» **Instructions to follow**
Every line with the word "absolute" in it should be extracted from the data that follows.

» **Dataset records**

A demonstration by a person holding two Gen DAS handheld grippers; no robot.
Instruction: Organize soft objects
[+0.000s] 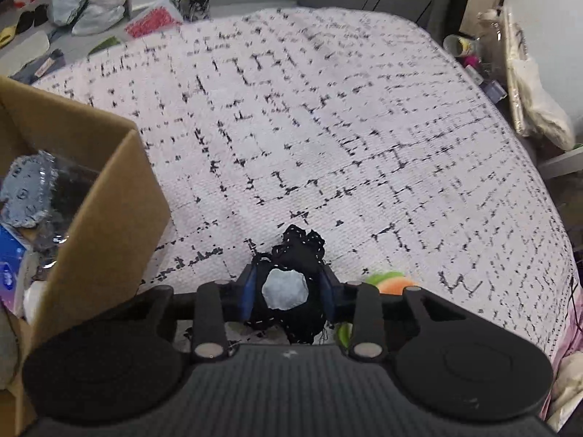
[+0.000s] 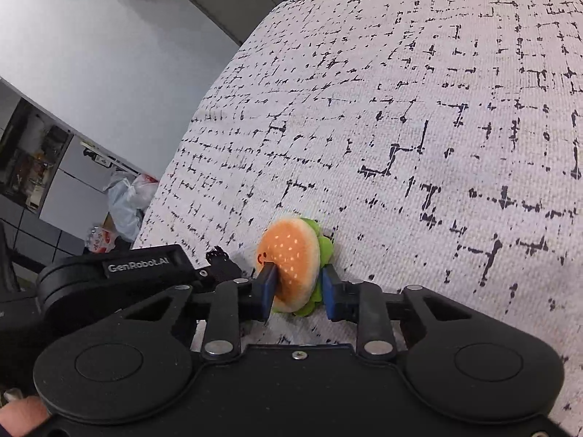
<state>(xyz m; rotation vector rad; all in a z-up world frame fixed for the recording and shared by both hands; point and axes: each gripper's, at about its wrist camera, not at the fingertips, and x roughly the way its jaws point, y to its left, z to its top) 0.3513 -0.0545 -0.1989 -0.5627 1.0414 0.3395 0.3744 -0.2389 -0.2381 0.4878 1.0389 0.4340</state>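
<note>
Burger plush point(image 2: 295, 266) on edge, clamped by right tool point(image 2: 297, 286), left tool point(image 1: 288, 291) pinching black crochet piece point(image 1: 291, 276)

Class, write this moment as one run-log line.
left tool: shut on black crocheted pouch with pale centre | right tool: shut on plush burger toy | surface: white black-patterned bedspread

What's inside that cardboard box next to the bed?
The cardboard box holds a bluish-grey fabric piece, something in clear plastic wrap and a blue packet near the bottom. Its near wall and the pile itself hide whatever lies deeper.
</note>
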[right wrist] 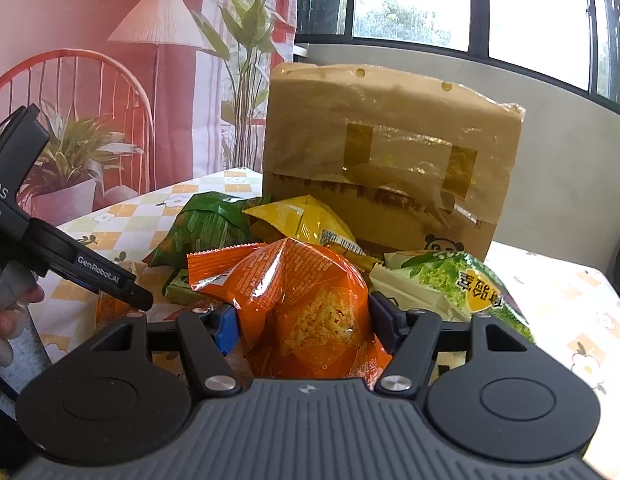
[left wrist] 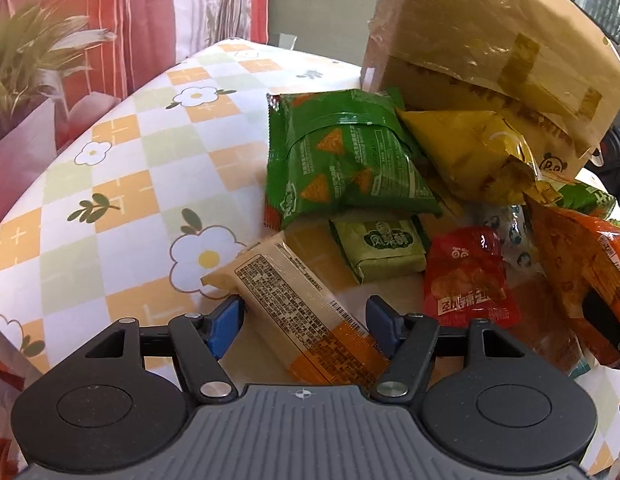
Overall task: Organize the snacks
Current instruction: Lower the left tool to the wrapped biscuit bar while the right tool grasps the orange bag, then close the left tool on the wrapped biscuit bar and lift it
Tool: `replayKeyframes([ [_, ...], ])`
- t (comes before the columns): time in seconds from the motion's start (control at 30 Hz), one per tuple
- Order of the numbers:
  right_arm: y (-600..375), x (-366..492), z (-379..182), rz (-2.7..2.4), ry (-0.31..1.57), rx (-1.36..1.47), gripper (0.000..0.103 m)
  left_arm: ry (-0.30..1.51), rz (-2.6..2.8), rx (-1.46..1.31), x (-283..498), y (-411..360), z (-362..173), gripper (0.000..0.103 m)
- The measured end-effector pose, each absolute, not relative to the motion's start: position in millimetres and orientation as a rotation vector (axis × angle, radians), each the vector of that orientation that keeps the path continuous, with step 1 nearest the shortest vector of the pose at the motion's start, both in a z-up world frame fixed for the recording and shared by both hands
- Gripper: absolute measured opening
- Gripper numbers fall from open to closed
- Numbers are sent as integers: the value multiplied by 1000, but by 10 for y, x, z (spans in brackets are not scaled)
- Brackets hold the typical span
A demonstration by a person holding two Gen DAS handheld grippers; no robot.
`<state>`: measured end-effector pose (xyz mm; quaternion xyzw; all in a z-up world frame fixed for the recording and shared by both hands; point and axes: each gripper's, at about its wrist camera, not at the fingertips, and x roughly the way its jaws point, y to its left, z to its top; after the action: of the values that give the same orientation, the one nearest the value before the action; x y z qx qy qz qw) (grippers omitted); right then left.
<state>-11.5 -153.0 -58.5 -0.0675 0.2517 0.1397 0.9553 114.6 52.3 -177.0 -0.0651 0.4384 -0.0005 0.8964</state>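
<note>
At lower centre, the left gripper (left wrist: 303, 320) straddles a beige oblong wafer packet (left wrist: 293, 312) unclamped, while the right gripper (right wrist: 303, 322) clamps a crinkled orange foil snack bag (right wrist: 305, 300), seemingly awaiting placement.

Tablecloth (left wrist: 121, 152) white, orange and pale green checks with daisies, tan cardboard box (right wrist: 390, 152), green chip packet (left wrist: 346, 164), yellow packet (left wrist: 470, 156), red sachet (left wrist: 466, 280), orange bag (right wrist: 305, 300), beige wrapper (left wrist: 293, 304).
</note>
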Motion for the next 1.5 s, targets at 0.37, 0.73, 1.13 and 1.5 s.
replayKeyframes([
  [0.37,-1544,-106,-590,273,510,-137,66,898,77,-13,1129,486,-1860,64],
  [0.73,-1599,-141,-513,283,491,-93,66,779,-31,14,946,345,-1586,38],
  [1.13,-1721,-241,-221,293,395,-15,66,649,-120,-23,734,262,-1085,38],
  [1.5,-2021,-56,145,265,336,115,66,557,-132,-25,904,348,-655,38],
])
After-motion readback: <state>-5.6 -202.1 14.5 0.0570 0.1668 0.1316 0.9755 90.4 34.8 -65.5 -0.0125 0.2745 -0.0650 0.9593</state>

» **Answer box**
- The measured end-effector pose, each absolute, not relative to the motion's start: position in millimetres and orientation as a rotation vector (axis × angle, radians), each the vector of that orientation that keeps the path continuous, with step 1 nearest the shortest vector of the pose at the motion's start, both in a z-up world frame fixed for the recording and shared by both hands
- Gripper: absolute measured opening

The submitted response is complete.